WHAT IS NEEDED: Please reproduce the entire listing, character for character.

DATA SEGMENT:
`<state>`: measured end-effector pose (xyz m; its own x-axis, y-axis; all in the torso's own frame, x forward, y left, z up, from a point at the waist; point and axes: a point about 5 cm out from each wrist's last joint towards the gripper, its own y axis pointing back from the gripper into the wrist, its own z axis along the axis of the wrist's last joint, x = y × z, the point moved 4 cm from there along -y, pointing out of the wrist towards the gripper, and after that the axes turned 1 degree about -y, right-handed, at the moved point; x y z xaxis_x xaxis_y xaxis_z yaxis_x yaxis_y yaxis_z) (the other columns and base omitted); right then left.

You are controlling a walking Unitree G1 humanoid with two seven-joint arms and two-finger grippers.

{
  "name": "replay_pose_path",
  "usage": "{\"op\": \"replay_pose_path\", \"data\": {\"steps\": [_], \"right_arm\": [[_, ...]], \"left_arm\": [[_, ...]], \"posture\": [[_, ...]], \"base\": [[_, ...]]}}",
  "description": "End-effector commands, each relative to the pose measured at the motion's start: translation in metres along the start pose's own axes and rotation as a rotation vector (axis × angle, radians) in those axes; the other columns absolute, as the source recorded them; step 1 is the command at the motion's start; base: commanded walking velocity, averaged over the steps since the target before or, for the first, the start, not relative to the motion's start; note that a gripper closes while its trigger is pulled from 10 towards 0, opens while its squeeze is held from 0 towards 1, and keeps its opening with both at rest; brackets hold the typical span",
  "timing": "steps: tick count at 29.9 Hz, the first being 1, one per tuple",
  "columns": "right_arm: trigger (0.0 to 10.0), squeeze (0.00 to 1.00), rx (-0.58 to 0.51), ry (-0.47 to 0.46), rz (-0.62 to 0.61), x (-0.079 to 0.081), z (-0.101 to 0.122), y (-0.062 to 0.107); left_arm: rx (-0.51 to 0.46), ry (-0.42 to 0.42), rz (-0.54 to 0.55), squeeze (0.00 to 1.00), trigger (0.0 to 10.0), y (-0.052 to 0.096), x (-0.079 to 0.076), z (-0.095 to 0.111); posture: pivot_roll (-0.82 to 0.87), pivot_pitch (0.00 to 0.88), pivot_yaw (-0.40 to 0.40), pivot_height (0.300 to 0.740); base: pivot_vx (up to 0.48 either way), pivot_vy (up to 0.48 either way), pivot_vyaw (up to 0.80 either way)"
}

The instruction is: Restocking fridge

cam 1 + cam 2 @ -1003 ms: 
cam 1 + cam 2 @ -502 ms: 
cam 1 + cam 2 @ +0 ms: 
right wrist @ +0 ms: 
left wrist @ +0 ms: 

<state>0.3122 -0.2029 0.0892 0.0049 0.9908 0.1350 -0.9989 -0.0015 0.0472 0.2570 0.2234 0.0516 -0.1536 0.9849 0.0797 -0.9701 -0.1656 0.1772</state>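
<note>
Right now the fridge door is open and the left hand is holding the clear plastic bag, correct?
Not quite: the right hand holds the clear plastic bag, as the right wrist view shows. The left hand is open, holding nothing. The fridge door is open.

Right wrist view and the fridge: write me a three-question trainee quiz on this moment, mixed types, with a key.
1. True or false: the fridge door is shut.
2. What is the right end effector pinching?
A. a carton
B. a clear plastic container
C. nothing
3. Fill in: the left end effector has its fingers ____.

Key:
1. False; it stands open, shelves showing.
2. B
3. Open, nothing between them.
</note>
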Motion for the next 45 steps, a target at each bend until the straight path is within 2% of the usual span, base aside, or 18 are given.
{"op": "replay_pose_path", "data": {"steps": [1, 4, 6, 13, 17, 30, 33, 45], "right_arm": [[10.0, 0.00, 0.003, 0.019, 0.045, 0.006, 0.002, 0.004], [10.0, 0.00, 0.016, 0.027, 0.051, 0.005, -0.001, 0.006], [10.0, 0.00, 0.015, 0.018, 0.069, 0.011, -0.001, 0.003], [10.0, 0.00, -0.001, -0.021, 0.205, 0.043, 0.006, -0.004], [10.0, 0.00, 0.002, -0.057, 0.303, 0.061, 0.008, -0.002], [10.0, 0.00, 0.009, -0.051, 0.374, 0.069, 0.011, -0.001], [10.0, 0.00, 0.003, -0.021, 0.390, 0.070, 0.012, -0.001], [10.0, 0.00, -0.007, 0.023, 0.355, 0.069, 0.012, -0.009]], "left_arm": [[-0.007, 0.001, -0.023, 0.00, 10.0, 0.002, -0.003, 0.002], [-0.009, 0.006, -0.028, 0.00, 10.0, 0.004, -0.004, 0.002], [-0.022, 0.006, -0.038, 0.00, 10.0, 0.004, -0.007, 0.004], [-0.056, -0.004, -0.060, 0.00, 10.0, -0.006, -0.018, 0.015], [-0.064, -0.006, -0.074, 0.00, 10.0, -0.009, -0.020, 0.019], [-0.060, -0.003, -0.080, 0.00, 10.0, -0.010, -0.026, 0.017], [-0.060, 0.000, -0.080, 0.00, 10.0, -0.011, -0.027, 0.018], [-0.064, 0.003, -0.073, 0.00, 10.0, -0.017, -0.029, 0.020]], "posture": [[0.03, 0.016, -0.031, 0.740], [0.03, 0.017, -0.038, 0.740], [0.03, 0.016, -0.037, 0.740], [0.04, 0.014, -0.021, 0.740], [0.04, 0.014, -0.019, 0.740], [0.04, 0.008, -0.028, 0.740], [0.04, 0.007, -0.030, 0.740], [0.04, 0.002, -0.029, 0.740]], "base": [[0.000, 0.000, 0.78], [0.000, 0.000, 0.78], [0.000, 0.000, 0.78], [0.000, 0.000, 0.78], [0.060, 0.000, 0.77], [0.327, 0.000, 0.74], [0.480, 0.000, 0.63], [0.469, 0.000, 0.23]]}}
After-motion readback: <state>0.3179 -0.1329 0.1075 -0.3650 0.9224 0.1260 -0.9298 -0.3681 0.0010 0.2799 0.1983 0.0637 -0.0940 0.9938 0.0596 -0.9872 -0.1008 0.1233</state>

ANSWER FOR THE TASK:
`<state>`: measured end-effector pose (xyz m; its own x-axis, y-axis; all in the torso's own frame, x forward, y left, z up, from a point at the waist; point and axes: a point about 5 cm out from each wrist's last joint towards the gripper, its own y axis pointing back from the gripper into the wrist, its own z axis along the axis of the wrist's last joint, x = y × z, the point moved 4 cm from there along -y, pointing out of the wrist towards the gripper, and after that the axes turned 1 degree about -y, right-handed, at the moved point; x y z xaxis_x xaxis_y xaxis_z yaxis_x yaxis_y yaxis_z) (the other columns and base omitted); right then left.

You are controlling a walking Unitree G1 humanoid with two seven-joint arms and two-finger grippers.

{
  "name": "replay_pose_path",
  "usage": "{\"op\": \"replay_pose_path\", \"data\": {\"steps\": [_], \"right_arm\": [[_, ...]], \"left_arm\": [[_, ...]], \"posture\": [[_, ...]], \"base\": [[_, ...]]}}",
  "description": "End-effector commands, each relative to the pose measured at the motion's start: translation in metres along the start pose's own axes and rotation as a rotation vector (axis × angle, radians) in those axes; the other columns absolute, as the source recorded them; step 1 is the command at the motion's start; base: commanded walking velocity, averaged over the steps since the target before or, for the first, the start, not relative to the motion's start; note that a gripper closes while its trigger is pulled from 10 towards 0, opens while its squeeze is held from 0 towards 1, and keeps its opening with both at rest; brackets hold the typical span",
  "timing": "steps: tick count at 29.9 Hz, the first being 1, one per tuple",
  "columns": "right_arm: trigger (0.0 to 10.0), squeeze (0.00 to 1.00), rx (-0.58 to 0.51), ry (-0.47 to 0.46), rz (-0.62 to 0.61), x (-0.079 to 0.081), z (-0.101 to 0.122), y (-0.062 to 0.107); left_arm: rx (-0.51 to 0.46), ry (-0.42 to 0.42), rz (-0.54 to 0.55), squeeze (0.00 to 1.00), trigger (0.0 to 10.0), y (-0.052 to 0.096), x (-0.079 to 0.076), z (-0.095 to 0.111); posture: pivot_roll (-0.82 to 0.87), pivot_pitch (0.00 to 0.88), pivot_yaw (-0.40 to 0.40), pivot_height (0.300 to 0.740); base: pivot_vx (up to 0.48 either way), pivot_vy (up to 0.48 either way), pivot_vyaw (up to 0.80 either way)"
}

The instruction is: Restocking fridge

cam 1 + cam 2 @ -1003 ms: 
cam 1 + cam 2 @ -502 ms: 
cam 1 + cam 2 @ +0 ms: 
right wrist @ +0 ms: 
left wrist @ +0 ms: 

<state>0.3122 -0.2029 0.0892 0.0049 0.9908 0.1350 -0.9989 -0.0015 0.0472 0.2570 0.2234 0.0516 -0.1536 0.9849 0.0797 -0.9701 -0.1656 0.1772</state>
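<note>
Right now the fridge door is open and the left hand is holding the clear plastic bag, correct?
Not quite: the right hand holds the clear plastic bag, as the right wrist view shows. The left hand is open, holding nothing. The fridge door is open.

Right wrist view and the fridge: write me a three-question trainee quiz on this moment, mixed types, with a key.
1. True or false: the fridge door is shut.
2. What is the right end effector pinching?
A. a carton
B. a clear plastic container
C. nothing
3. Fill in: the left end effector has its fingers ____.

Key:
1. False; it stands open, shelves showing.
2. B
3. Open, nothing between them.
</note>
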Motion for the next 45 steps, a target at each bend until the straight path is within 2% of the usual span, base aside, or 18 are given.
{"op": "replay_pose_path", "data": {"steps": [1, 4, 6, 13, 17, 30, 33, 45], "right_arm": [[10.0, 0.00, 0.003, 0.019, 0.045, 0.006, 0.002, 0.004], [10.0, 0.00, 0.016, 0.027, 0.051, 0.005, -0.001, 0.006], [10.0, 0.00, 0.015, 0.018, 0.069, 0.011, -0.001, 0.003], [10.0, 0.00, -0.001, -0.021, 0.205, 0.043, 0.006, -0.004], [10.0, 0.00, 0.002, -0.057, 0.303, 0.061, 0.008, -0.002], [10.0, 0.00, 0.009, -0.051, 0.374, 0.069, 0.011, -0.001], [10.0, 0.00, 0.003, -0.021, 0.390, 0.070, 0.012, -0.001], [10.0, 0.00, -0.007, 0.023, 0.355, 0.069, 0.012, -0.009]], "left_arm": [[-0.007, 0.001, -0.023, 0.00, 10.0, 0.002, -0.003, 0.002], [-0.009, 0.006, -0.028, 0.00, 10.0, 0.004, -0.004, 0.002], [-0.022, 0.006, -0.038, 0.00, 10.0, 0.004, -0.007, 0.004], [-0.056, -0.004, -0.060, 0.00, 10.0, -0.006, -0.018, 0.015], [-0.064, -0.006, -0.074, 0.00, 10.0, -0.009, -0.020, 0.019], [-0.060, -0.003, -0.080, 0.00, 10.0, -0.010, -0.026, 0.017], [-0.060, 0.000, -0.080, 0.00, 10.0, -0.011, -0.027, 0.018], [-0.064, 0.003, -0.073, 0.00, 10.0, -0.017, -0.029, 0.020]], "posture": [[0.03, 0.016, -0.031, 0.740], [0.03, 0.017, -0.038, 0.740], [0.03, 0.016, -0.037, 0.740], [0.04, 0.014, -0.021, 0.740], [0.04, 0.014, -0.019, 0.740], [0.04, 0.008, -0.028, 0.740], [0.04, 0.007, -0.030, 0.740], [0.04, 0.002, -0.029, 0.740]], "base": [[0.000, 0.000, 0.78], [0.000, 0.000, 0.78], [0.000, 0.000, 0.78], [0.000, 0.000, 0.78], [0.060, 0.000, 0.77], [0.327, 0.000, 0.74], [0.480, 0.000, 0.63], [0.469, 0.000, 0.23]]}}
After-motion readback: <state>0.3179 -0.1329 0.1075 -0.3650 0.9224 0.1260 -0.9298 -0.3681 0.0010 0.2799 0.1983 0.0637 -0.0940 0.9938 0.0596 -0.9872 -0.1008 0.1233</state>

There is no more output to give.